D’habitude, les gros titres annoncent le décès violent d’une célébrité locale ou le témoignage du dernier survivant d’un accident mortel. Cette fois, c’est l’image qui saute aux yeux : en plein milieu d’un parc, une femme à genoux est devant un homme, la main sur son entrejambe, le tout filmé en gros plan par un cameraman et sous le regard attentif d’un passant.

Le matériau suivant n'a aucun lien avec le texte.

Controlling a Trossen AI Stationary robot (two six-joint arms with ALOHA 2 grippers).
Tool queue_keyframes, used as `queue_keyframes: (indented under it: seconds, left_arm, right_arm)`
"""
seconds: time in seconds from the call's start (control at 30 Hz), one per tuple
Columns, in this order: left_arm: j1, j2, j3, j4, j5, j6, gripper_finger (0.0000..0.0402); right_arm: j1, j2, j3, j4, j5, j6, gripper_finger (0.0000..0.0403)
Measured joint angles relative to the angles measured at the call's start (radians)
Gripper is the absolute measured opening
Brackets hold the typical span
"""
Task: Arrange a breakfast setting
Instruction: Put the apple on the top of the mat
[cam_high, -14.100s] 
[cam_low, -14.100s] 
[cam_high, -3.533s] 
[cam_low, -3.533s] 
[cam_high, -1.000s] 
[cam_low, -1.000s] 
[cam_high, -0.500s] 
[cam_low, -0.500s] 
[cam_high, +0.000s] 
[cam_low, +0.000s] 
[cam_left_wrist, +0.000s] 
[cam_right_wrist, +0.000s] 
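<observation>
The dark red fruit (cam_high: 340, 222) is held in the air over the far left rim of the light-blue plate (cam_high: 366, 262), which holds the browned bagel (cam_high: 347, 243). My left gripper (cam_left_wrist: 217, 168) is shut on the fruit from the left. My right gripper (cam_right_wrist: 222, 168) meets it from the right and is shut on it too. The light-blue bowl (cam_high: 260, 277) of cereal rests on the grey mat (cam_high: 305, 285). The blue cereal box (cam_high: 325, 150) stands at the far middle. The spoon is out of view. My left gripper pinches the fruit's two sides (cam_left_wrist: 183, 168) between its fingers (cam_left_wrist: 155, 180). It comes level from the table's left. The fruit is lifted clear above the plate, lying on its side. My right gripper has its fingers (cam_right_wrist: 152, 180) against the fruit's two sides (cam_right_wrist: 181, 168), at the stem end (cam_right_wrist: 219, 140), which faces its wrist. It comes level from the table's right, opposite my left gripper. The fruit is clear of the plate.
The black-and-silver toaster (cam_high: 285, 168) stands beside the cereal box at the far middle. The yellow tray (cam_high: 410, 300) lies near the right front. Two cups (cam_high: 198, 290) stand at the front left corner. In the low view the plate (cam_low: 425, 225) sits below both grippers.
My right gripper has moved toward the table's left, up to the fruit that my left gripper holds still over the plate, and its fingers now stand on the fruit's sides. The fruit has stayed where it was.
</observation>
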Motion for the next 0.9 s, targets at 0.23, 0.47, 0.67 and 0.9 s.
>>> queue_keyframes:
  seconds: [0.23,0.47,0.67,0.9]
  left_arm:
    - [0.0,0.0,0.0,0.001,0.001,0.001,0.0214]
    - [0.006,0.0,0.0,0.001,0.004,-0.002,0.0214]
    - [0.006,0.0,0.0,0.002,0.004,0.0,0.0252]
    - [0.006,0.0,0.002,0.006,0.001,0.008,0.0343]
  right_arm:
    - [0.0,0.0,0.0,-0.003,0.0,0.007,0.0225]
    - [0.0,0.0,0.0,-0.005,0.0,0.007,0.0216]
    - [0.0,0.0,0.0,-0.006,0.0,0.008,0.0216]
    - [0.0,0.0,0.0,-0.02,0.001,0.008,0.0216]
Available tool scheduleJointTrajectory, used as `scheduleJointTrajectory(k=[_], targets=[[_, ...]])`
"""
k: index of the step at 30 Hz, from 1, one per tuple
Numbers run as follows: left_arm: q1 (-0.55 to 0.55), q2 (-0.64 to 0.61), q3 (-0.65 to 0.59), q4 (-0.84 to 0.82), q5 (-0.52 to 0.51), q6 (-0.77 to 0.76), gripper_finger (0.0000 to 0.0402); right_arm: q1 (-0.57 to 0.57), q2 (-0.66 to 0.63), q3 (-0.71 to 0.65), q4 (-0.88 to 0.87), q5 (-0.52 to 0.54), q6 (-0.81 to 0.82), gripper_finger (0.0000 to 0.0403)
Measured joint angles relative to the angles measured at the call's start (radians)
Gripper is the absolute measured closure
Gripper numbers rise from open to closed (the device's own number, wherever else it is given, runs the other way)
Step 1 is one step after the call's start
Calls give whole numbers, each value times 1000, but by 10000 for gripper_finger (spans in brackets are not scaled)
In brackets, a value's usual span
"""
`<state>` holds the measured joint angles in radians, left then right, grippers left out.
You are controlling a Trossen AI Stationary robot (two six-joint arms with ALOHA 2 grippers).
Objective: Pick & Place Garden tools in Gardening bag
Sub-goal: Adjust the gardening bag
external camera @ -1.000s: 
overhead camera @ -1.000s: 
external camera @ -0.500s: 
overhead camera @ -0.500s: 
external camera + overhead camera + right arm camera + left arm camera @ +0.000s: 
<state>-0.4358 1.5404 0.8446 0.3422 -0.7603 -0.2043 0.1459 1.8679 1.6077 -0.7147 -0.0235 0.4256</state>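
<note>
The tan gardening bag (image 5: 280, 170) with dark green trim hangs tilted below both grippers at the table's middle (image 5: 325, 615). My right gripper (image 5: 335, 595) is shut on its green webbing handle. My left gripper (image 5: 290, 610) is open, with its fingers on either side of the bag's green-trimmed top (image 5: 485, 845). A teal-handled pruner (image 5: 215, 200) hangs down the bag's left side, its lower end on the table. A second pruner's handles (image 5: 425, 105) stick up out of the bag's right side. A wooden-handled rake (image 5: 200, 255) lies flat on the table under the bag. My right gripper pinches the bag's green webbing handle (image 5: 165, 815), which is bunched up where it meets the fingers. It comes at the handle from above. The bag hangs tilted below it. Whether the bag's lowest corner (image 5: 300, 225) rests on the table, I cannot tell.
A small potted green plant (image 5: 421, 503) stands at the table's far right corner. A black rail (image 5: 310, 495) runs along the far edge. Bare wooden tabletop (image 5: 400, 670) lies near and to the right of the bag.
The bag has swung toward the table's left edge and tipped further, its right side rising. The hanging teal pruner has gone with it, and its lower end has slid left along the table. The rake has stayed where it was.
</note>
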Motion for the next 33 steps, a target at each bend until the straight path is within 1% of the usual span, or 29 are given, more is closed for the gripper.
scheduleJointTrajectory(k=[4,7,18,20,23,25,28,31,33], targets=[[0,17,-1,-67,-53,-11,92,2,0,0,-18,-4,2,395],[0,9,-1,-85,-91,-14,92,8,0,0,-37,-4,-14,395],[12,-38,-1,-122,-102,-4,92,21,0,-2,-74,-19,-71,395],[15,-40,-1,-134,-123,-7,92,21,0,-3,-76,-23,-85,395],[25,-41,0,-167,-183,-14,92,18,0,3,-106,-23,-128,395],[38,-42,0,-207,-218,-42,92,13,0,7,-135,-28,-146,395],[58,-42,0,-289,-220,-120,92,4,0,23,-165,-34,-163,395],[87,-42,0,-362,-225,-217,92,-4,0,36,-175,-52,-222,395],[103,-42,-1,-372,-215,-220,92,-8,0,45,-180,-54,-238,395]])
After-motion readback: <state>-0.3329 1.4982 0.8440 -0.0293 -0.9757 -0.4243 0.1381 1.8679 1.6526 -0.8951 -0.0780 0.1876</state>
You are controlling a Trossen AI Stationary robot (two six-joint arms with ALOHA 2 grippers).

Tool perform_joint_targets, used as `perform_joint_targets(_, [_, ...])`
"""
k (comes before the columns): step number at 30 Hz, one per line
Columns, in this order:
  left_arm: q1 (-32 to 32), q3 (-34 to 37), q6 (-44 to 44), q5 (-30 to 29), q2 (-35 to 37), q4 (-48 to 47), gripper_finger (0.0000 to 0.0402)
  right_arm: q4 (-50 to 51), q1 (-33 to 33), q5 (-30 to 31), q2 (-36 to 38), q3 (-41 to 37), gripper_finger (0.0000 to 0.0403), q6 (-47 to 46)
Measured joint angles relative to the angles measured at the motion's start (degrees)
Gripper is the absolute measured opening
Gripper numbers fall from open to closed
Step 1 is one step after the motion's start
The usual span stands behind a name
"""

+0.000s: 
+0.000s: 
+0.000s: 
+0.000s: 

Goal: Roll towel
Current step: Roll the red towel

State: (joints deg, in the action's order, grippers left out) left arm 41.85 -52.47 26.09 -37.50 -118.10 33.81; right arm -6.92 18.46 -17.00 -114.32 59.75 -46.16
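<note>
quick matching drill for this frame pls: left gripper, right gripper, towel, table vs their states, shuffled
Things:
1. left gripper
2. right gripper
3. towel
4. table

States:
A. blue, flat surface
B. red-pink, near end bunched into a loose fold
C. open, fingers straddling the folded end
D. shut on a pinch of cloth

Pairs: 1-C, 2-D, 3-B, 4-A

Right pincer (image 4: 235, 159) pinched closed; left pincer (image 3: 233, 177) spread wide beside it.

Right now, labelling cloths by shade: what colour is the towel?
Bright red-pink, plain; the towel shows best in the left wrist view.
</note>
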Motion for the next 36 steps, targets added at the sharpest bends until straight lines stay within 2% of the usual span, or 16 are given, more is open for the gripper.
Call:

Une mise en page qui n’est pas de très bon goût, mais bon, comme le souligne @AlDeTerre : si pour Marine « on peut », et pour Manu « il faut », alors, ça passe. Mais soudain,  j’ai comme un sentiment de déjà-vu…

« Merci qui ? »

Ni une, ni deux, je demande à Google si l’équipe de tournage a été identifiée. Aucun résultat de Google News n’est satisfaisant. C’est à peine si France Info ou quelques sites s’étonnent d’une Une aussi démonstrative, le premier allant jusqu’à demander des comptes au fondateur de Oise Hebdo. Il suffit pourtant de scroller un peu pour se rendre compte que Compiègne est un spot du X au grand air. En 2011 déjà, une vidéo mettait en scène « une professeur de maths » du lycée Pierre-d’Ailly. Même scénario en 2013, avec une « pionne » du lycée Mireille-Grenet, le deuxième établissement de la ville, qui était clairement filmé. De quoi attirer à l’époque l’attention des lycéens, puis des médias et créer le buzz avec un bon petit million de vues. Pas de quoi pour autant réjouir le producteur des vidéos, identifié alors comme le désormais célèbre site… Jacquie et Michel

Thierry Bonnard, directeur de la communication de J&M, se défend en expliquant que les tournages ne sont pas de la responsabilité directe du site, mais de celle des producteurs qui vendent ensuite les vidéos « sans que l’on sache où, quand et comment ils tournent. »

Deux ans plus tard, je me demande s’ils n’ont pas remis le couvert. C’est une vidéo assez délirante tournée par le Parisien en 2013, au lycée Mireille-Grenet, qui me donne la réponse : passé les réactions mi-gênées, mi-amusées du personnel de l’établissement et l’élève qui indique « c’est là qu’elle l’a pépom » en montrant du doigt des buissons, on découvre le « réalisateur » de la vidéo qui s’explique.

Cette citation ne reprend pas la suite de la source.